2.2.1 Grey-Level Shift Invariance

Lemma 1

Let us assume that D in (2.1) additionally satisfies

$$\begin{aligned} D(\mathbf{u}(\mathbf{x},t)+\mathbf{C})=D(\mathbf{u}(\mathbf{x},t)), \end{aligned}$$
(2.22)

for all \((\mathbf{x},t)\in Q_{T}, \mathbf{u}(\cdot , t)\in X_{1}\) and \(\mathbf{C}=(C_{1},C_{2})^{T}\in {\mathbb {R}}^{2}\). Then

$$\begin{aligned} T_{t}(\mathbf{0})=\mathbf{0},\quad T_{t}(\mathbf{u}_{0}+\mathbf{C})=T_{t}(\mathbf{u}_{0})+\mathbf{C},\quad t\ge 0. \end{aligned}$$
(2.23)

Proof

The main argument for the proof is the uniqueness of solution of (2.1)–(2.3).

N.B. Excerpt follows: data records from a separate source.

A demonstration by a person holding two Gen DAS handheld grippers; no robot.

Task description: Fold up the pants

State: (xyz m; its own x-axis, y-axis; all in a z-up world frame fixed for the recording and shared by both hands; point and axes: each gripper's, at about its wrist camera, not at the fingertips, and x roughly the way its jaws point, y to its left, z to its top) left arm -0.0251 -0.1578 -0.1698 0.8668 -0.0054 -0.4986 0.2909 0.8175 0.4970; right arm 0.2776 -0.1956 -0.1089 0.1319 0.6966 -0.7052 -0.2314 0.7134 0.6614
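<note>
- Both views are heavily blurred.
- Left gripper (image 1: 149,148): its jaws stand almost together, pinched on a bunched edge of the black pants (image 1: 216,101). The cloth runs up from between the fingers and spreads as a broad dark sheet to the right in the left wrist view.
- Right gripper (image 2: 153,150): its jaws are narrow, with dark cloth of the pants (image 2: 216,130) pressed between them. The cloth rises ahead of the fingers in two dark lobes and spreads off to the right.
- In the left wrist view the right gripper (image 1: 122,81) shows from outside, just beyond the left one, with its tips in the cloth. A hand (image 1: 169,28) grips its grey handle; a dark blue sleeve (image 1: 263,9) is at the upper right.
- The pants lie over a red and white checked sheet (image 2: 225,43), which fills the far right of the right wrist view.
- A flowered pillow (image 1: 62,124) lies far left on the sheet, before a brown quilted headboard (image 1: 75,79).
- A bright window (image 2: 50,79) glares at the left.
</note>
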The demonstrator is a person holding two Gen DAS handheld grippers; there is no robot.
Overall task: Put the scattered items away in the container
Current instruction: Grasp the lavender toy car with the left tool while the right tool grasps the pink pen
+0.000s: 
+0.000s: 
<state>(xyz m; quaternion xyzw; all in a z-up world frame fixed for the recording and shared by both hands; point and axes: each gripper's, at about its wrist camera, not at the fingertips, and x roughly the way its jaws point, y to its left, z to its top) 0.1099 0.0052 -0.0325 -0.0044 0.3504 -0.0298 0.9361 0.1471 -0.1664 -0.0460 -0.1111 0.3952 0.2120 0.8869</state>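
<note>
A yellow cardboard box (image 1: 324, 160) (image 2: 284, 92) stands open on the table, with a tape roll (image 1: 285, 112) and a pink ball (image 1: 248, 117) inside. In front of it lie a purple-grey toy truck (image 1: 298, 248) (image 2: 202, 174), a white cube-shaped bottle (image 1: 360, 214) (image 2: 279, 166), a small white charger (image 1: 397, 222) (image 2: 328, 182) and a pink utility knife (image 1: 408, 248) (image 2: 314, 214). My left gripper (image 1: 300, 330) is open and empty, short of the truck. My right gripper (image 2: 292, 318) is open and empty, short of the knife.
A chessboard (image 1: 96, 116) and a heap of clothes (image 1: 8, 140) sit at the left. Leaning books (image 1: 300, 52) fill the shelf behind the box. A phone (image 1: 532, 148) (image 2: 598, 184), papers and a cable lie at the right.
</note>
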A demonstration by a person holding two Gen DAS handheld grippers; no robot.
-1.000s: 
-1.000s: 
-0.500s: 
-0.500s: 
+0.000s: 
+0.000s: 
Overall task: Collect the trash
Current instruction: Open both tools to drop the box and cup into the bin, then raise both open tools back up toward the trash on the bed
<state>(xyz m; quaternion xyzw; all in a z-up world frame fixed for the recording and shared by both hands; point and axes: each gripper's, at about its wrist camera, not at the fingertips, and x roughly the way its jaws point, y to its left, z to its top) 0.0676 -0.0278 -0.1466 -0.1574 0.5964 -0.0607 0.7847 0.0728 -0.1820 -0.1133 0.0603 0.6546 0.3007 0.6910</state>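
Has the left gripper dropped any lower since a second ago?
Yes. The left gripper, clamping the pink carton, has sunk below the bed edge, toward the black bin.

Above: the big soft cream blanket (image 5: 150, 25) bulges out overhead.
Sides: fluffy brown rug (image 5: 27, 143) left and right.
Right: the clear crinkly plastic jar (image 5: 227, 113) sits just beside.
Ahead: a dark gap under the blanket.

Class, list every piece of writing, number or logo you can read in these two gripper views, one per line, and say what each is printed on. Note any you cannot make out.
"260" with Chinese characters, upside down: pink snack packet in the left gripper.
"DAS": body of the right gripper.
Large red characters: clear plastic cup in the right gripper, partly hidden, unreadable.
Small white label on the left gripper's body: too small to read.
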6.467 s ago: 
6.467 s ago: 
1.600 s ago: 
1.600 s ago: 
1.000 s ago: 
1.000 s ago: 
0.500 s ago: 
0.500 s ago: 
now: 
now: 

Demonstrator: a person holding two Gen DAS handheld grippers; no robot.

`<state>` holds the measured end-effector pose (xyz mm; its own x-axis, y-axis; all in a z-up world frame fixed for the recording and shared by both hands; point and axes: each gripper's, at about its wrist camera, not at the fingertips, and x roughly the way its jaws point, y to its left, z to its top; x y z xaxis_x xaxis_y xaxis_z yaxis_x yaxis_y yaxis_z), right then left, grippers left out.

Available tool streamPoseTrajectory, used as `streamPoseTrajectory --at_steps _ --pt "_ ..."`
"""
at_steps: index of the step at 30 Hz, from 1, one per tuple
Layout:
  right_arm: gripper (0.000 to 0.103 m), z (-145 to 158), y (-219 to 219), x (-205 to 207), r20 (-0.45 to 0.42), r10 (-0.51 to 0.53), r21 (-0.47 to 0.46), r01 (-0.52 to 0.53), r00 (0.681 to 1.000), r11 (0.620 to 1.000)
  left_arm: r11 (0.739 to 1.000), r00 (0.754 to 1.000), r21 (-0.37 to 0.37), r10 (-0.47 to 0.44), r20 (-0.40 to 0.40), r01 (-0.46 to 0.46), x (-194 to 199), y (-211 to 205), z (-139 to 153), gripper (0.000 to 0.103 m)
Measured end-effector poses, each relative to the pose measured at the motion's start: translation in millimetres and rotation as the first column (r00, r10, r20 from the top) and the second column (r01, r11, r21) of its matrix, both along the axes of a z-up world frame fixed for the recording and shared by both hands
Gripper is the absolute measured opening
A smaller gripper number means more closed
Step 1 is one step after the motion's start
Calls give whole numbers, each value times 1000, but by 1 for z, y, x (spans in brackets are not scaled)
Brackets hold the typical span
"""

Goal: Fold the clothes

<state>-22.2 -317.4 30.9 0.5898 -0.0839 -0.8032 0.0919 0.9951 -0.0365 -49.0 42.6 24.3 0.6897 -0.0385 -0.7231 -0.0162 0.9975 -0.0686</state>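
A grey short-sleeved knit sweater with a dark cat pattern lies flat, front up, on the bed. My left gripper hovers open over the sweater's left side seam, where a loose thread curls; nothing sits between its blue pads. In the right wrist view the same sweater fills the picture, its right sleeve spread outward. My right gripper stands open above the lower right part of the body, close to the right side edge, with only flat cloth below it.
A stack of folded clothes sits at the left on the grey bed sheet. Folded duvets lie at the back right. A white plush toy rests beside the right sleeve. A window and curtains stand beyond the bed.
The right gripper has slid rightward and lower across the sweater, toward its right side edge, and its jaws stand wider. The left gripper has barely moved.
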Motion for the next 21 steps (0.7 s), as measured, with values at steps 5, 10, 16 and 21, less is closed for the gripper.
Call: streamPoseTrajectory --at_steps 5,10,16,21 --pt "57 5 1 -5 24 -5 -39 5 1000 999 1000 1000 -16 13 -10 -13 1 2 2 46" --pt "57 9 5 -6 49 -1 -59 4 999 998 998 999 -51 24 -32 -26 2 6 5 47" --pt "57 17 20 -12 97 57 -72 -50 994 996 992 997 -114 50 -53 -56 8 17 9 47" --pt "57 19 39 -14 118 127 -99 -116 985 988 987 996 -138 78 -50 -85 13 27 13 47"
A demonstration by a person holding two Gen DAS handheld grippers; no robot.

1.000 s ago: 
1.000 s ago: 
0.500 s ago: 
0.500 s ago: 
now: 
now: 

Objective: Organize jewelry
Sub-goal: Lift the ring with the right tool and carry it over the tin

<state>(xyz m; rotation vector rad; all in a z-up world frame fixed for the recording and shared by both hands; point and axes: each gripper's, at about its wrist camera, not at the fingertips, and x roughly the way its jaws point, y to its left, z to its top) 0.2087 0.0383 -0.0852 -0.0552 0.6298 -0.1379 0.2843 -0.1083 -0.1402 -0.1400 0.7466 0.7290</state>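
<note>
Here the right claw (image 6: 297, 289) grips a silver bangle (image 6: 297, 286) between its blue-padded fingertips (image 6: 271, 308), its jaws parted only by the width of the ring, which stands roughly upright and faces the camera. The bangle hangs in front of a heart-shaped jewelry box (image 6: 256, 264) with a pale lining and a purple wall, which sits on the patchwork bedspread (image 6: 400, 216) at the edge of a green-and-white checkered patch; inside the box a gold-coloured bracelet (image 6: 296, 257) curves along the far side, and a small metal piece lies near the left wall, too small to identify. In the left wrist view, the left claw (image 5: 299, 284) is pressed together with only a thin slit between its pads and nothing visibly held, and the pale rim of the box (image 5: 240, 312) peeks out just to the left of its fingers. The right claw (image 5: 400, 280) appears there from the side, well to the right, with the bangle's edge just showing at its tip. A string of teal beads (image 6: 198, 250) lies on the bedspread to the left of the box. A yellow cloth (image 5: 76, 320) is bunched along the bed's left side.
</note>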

Note first that \(\mathbf{u}=\mathbf{0}\) is a solution with \(\mathbf{u}_{0}=\mathbf{0}\) and consequently it is clear that \(T_{t}(\mathbf{0})=\mathbf{0}\). On the other hand, because of (2.22) we have that

$$\begin{aligned} \mathbf{w}(t)=T_{t}(\mathbf{u}_{0})+\mathbf{C},\quad t\ge 0, \end{aligned}$$

satisfies (2.1) with initial condition \(\mathbf{u}_{0}+\mathbf{C}\) and therefore, by uniqueness, it must coincide with \(T_{t}(\mathbf{u}_{0}+C)\). \(\square \)

Remark 2

From Araújo et al. [2], we know that the kernel matrices \(K_{\sigma }\) satisfying (2.21) are mass preserving, that is \(K_{\sigma }*\mathbf{C}=\mathbf{C}, \mathbf{C}\in {\mathbb {R}}^{2}\) and therefore

$$\begin{aligned} K_{\sigma }*(\mathbf{u}+\mathbf{C})=(K_{\sigma }*\mathbf{u})+\mathbf{C}. \end{aligned}$$

This implies that cross-diffusion coefficient matrices (2.20) satisfy (2.23) but only for constants \(\mathbf{C}=(C_{1},0)^{T}, C_{1}\in {\mathbb {R}}\). If the first component of \(\mathbf{u}(t)\) represents the grey-level values of the filtered image at time t then this weaker version of (2.23) can be interpreted as shift invariance of the grey values.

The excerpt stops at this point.